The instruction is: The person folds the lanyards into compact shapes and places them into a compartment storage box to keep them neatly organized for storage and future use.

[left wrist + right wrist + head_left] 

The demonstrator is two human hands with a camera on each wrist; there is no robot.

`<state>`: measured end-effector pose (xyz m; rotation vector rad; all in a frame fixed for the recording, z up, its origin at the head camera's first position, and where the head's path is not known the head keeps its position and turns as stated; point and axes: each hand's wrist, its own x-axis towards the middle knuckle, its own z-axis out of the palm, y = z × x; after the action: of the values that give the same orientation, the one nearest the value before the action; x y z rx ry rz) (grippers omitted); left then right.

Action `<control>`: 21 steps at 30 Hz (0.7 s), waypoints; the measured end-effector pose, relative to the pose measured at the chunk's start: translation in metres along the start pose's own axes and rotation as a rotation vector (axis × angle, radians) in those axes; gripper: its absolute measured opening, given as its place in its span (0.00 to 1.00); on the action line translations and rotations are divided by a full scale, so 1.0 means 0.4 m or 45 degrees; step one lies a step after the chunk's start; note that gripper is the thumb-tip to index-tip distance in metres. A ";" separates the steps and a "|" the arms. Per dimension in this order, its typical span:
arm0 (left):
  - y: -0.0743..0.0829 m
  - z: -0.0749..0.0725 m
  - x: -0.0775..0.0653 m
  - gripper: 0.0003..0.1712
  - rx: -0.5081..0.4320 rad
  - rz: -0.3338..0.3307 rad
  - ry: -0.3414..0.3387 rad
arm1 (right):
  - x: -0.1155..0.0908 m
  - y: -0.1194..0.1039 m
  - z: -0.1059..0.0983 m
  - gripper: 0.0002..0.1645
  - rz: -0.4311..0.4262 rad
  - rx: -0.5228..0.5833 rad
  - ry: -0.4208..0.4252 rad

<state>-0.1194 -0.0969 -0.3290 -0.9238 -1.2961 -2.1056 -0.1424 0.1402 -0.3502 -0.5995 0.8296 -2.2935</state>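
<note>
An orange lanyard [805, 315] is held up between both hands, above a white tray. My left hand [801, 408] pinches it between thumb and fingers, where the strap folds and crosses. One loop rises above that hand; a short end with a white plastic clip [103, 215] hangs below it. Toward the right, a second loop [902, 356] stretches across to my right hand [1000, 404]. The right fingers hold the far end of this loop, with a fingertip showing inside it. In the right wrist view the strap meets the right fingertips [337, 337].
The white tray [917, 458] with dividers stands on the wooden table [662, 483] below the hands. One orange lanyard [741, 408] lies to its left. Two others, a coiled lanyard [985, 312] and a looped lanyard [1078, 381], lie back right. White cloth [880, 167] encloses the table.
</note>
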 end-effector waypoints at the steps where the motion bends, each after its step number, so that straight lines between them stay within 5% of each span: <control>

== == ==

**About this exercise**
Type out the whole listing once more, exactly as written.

**Written answer**
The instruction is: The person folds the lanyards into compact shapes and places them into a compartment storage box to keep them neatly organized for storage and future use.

[left wrist + right wrist + head_left] 

The demonstrator is two human hands with a camera on each wrist; there is no robot.

`<state>`: measured end-effector pose (xyz m; rotation vector rad; all in a frame fixed for the recording, z up, its origin at the head camera's first position, and where the head's path is not known the head keeps its position and turns as stated; point and axes: each hand's wrist, its own x-axis towards the middle knuckle, its own z-axis out of the palm, y = z × x; after the action: of the values that give the same orientation, the one nearest the value before the action; x y z rx ry rz) (grippers omitted); left then right.

Action `<control>`: 21 steps at 30 Hz (0.7 s), waypoints; the measured end-effector pose, relative to the pose measured at the chunk's start: translation in metres along the start pose's own axes and rotation as a rotation vector (axis × angle, radians) in those axes; gripper: its absolute measured opening, given as its place in its span (0.00 to 1.00); on the action line translations and rotations are divided by a full scale, so 1.0 means 0.4 m or 45 degrees; step one lies a step after the chunk's start; note that gripper is the thumb-tip to index-tip distance in metres. A ";" separates the steps and a "|" the arms. Per dimension in this order, its typical span:
arm0 (left):
  - y: -0.0743..0.0829 m
  - z: -0.0749..0.0725 m
  - x: -0.0775..0.0653 m
  - gripper: 0.0003..0.1712
  - rx: -0.5081..0.4320 rad
  - rz: -0.3338..0.3307 rad
  - ry: -0.3414..0.3387 rad
arm1 (right):
  - x: -0.1155..0.0908 m
  - y: -0.1194..0.1039 m
  - z: -0.1059..0.0983 m
  - gripper: 0.0002..0.1645
  - rz: -0.4311..0.4262 rad
  - rx: -0.5228..0.5833 rad
  - ry: -0.4208..0.4252 rad

<state>-0.1194 -0.0969 -0.3290 -0.9238 -1.2961 -2.1056 -0.1424 0.1402 -0.3502 -0.5995 0.8296 -2.2935</state>
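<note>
An orange lanyard [805, 315] is held up between both hands, above a white tray. My left hand [801, 408] pinches it between thumb and fingers, where the strap folds and crosses. One loop rises above that hand; a short end with a white plastic clip [103, 215] hangs below it. Toward the right, a second loop [902, 356] stretches across to my right hand [1000, 404]. The right fingers hold the far end of this loop, with a fingertip showing inside it. In the right wrist view the strap meets the right fingertips [337, 337].
The white tray [917, 458] with dividers stands on the wooden table [662, 483] below the hands. One orange lanyard [741, 408] lies to its left. Two others, a coiled lanyard [985, 312] and a looped lanyard [1078, 381], lie back right. White cloth [880, 167] encloses the table.
</note>
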 end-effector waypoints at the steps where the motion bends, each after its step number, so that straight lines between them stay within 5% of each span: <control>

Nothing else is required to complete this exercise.